Why are fossilized trees discovered spanning across multiple rock layers?
A polystrate fossil cuts across many geological layers. Poly means “many” and stratum means “layer”, hence “many layers”. The eroding cliffs of Joggins, Nova Scotia are famous for their abundance of polystrate or fossilized trees that cut through many layers. The evolutionists’ explanation for a tree to be polystrate is that a tree was slowly covered with sediment over millions of years. But does this explanation really make sense? Wouldn’t the tree rot away during all that time?
Polystrate fossils are found on a worldwide scale. Specimen Ridge in Yellowstone has numerous fossilized trees cutting through many rock layers. Ginkgo Petrified Forest State Park in Washington has multiple examples of trees that are also polystrate.
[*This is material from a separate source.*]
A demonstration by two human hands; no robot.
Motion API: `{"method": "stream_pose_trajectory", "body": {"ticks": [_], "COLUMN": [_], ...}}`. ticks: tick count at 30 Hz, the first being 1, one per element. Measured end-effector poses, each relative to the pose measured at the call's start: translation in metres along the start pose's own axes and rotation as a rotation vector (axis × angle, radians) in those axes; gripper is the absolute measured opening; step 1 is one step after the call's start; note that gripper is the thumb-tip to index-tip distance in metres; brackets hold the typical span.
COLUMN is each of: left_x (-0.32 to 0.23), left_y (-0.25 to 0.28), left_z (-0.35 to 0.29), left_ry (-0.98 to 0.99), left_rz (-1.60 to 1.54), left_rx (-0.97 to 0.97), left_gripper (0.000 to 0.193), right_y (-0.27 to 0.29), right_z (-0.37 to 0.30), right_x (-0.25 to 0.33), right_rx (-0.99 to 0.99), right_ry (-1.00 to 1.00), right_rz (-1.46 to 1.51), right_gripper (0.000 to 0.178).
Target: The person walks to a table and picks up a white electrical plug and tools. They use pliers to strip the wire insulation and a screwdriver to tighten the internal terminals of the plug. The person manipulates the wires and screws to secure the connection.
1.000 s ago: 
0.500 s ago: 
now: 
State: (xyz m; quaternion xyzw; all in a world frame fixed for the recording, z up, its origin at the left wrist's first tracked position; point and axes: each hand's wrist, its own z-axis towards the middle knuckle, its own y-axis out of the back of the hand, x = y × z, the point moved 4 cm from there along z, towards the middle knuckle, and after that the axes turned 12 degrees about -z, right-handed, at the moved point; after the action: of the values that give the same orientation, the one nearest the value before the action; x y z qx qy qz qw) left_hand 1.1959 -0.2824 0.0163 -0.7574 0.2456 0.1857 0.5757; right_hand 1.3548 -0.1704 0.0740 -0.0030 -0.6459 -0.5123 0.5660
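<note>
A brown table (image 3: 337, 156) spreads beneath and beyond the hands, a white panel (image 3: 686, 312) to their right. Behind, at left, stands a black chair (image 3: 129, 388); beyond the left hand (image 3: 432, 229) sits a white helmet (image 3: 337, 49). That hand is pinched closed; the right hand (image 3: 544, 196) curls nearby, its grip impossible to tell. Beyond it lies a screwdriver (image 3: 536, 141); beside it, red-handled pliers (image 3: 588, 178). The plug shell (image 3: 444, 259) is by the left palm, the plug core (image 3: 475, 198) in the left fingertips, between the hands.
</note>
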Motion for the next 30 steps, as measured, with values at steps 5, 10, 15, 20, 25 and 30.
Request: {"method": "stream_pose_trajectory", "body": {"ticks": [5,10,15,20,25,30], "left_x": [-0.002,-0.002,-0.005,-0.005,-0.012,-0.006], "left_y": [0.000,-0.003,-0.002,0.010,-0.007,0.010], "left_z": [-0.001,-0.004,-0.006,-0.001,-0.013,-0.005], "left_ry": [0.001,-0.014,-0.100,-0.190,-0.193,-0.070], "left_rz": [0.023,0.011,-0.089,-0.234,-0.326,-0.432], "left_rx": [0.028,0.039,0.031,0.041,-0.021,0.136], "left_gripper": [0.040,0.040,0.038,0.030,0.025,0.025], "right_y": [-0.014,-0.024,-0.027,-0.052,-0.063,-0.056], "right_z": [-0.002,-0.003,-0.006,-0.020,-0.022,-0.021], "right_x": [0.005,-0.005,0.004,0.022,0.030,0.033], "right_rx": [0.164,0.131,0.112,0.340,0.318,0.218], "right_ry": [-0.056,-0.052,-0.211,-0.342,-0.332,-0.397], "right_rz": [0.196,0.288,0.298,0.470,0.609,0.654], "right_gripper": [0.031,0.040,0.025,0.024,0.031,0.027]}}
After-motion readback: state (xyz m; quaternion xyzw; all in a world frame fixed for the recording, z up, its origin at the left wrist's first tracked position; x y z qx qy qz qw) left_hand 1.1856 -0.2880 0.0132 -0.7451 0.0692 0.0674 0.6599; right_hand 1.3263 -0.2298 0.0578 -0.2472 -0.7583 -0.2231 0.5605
In Lompoc, California, an upright whale fossil cuts up through many layers. Wouldn’t the whale have rotted if it had taken millions of years to be covered? In Peru, 346 well preserved whales and other animals have been uncovered. These whales were also polystrate. Coal mines frequently contain polystrate trees.
The one-year Genesis Flood perfectly explains such geological observations. Fossilized trees and whales are found penetrating through multiple layers of sediment because these layers were formed rapidly, not slowly over millions of years. Polystrate fossils point to rapid burial and the reality of Noah’s flood. The science of paleontology is filled with dead creatures whose orientations in the rock layers testify to this flood event. God has left us a world filled with polystrate fossils as evidence for a worldwide Flood.